Really looking forward to his next one, _11/22/63_.


----------



## J.L. McPherson (Mar 20, 2011)

I finished it in about a week and think it is the best thing he has wrote in a long while. I really enjoyed the ending and Andy and Chef's ordeal, that was freaking awesome.


----------



## PraiseGod13 (Oct 27, 2008)

I totally enjoyed it too.... one of his best in recent years IMHO.  I was much happier reading it on my Kindle than I would have been dealing with the DTB.  I'm really looking forward to 11/22/63 also - sure wish the pre-order price would come down to the Under the Dome pre-order price!


----------



## Tamara Rose Blodgett (Apr 1, 2011)

I bought it and loved it~! It took me a week ( that's a long time!) and I dug all the different protagonists. But, typical King-style...he takes no prisoners! This was a five star for me.


----------



## Colin Taber (Apr 4, 2011)

I have seen it about, but not read it. After reading these posts, I might just have to grab a copy.


----------



## navythriller (Mar 11, 2011)

I finished it a couple of weeks ago. I _really_ liked it. I think it's the best new Stephen King book in a long time.


----------



## Stefanswit (May 9, 2011)

Has anyone here read The midwives of Midwich? It was written in the 60's and published in the UK by an English author. (Name?)  

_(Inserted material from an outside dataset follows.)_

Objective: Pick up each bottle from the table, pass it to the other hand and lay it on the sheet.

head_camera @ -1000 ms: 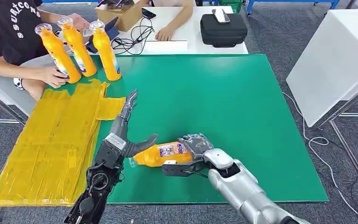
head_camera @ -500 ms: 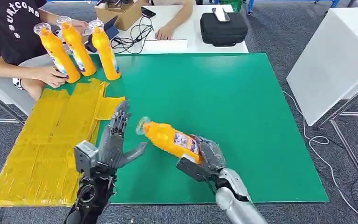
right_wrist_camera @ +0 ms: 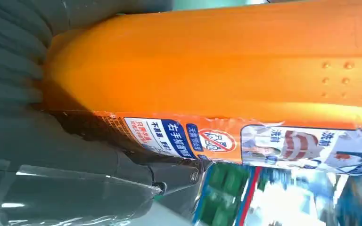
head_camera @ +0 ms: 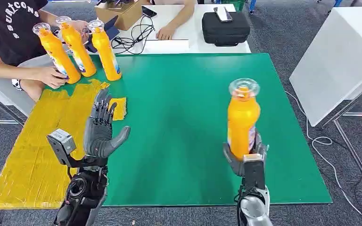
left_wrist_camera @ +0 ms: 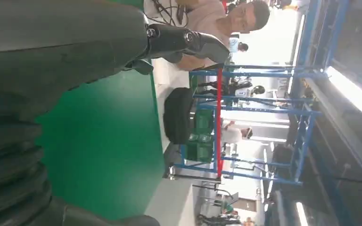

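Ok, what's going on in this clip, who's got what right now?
The robot's right hand grips an orange bottle by its lower part and holds it upright above the green table. Its left hand is raised with fingers spread and nothing in it, near the edge of the yellow sheet, so no handover has happened yet. At the far corner three more orange bottles stand upright, and a person's hand rests on one of them.

Your right hand (head_camera: pixel 245 160) now holds the bottle (head_camera: pixel 242 120) upright, cap at 12 o'clock, lifted off the table and swung toward 3 o'clock. Your left hand (head_camera: pixel 101 132) rises, fingers spread, palm facing the bottle.
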You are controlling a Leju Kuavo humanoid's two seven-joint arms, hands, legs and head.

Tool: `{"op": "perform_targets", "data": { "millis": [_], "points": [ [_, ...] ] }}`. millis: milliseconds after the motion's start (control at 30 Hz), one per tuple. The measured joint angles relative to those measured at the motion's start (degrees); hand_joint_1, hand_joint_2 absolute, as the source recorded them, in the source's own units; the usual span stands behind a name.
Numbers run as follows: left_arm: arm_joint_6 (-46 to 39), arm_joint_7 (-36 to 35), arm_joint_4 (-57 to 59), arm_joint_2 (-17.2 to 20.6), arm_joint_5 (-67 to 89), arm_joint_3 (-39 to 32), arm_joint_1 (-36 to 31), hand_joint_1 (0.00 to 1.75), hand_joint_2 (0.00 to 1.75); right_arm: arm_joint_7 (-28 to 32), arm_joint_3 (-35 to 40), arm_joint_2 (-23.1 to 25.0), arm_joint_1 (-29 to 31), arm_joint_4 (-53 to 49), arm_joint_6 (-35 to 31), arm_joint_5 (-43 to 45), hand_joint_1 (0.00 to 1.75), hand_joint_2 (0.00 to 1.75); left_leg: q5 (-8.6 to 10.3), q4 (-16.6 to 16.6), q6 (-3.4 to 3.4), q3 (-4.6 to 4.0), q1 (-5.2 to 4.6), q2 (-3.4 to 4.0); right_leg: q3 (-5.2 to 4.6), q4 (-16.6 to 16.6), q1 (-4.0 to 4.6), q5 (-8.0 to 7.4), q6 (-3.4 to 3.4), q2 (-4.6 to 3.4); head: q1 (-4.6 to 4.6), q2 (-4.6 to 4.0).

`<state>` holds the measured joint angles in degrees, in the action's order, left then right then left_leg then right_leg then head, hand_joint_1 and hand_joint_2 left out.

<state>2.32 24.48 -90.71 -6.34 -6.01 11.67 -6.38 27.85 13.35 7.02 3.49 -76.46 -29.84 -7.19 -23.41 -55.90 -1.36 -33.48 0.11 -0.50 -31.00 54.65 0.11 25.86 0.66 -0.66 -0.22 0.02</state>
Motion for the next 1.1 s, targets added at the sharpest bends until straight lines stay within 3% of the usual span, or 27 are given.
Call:
{"op": "perform_targets", "data": {
  "millis": [267, 633, 1100],
  "points": [
    [0.83, -0.92, 0.68, 0.09, 0.46, 0.42, -0.92, 0.0, 1.75, 4.37, -1.61, 1.77, 0.19, -0.65, 0.2, 2.77, 1.75, 1.75, 0.01, 0.0, 0.0, 0.01, 0.01, 0.0, 0.0, 0.01, 0.03, 0.0, 0.0, 0.0, -0.02, 0.0],
    [6.12, -1.51, 1.03, 0.11, 0.88, 7.48, -5.48, 0.0, 1.75, 7.43, 2.04, 3.69, 4.31, 2.3, 3.52, 4.32, 1.75, 1.75, 0.01, 0.0, 0.0, -0.01, 0.0, 0.0, 0.01, 0.02, 0.03, 0.0, 0.0, 0.01, -0.02, 0.0],
    [6.82, -2.05, 1.27, 0.79, 2.41, 10.82, -8.19, 0.0, 1.75, 7.32, 15.39, 5.27, 12.94, 9.95, 8.64, -2.7, 1.75, 1.75, 0.02, 0.0, 0.01, -0.02, 0.03, 0.01, -0.04, 0.03, 0.06, 0.0, 0.0, -0.01, -0.02, 0.0]
  ]
}}
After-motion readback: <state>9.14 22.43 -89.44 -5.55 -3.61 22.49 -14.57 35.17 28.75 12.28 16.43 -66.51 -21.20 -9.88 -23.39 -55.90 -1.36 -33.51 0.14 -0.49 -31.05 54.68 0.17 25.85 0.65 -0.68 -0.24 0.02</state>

It runs a similar plot course to The Dome.

Oh yeah, they also made a movie from the original book, called it Village of the damned!

Hmmm... I'll be damned.


----------



## Patrick Skelton (Jan 7, 2011)

About two thirds through Under the Dome. I have to say that this might be a masterpiece.


----------



## jackz4000 (May 15, 2011)

Patrick Skelton said:


> About two thirds through Under the Dome. I have to say that this might be a masterpiece.


It is a masterpiece. I've like King for years but since his accident his writing is so much better with much more depth. I noticed it immediately when I first read Duma Key.


----------



## Fredster (Apr 11, 2011)

jackz4000 said:


> It is a masterpiece. I've like King for years but since his accident his writing is so much better with much more depth. I noticed it immediately when I first read Duma Key.


Agreed 100%. _Under the Dome_ was excellent, but _Duma Key_ is simply outstanding.


----------



## jonathanmoeller (Apr 19, 2011)

Duma Key was excellent.

Though I cannot shake the suspicion that the plot of "Under the Dome" was actually inspired by the Simpsons movie.


----------



## balaspa (Dec 27, 2009)

I read that one in print.  It may be the last Stephen King book I buy in hardcover now that I got a Kindle.

I enjoyed the book very much, actually.  It is not exactly his best work, but then again, he has not had anything approaching The Stand or The Shining in some time.  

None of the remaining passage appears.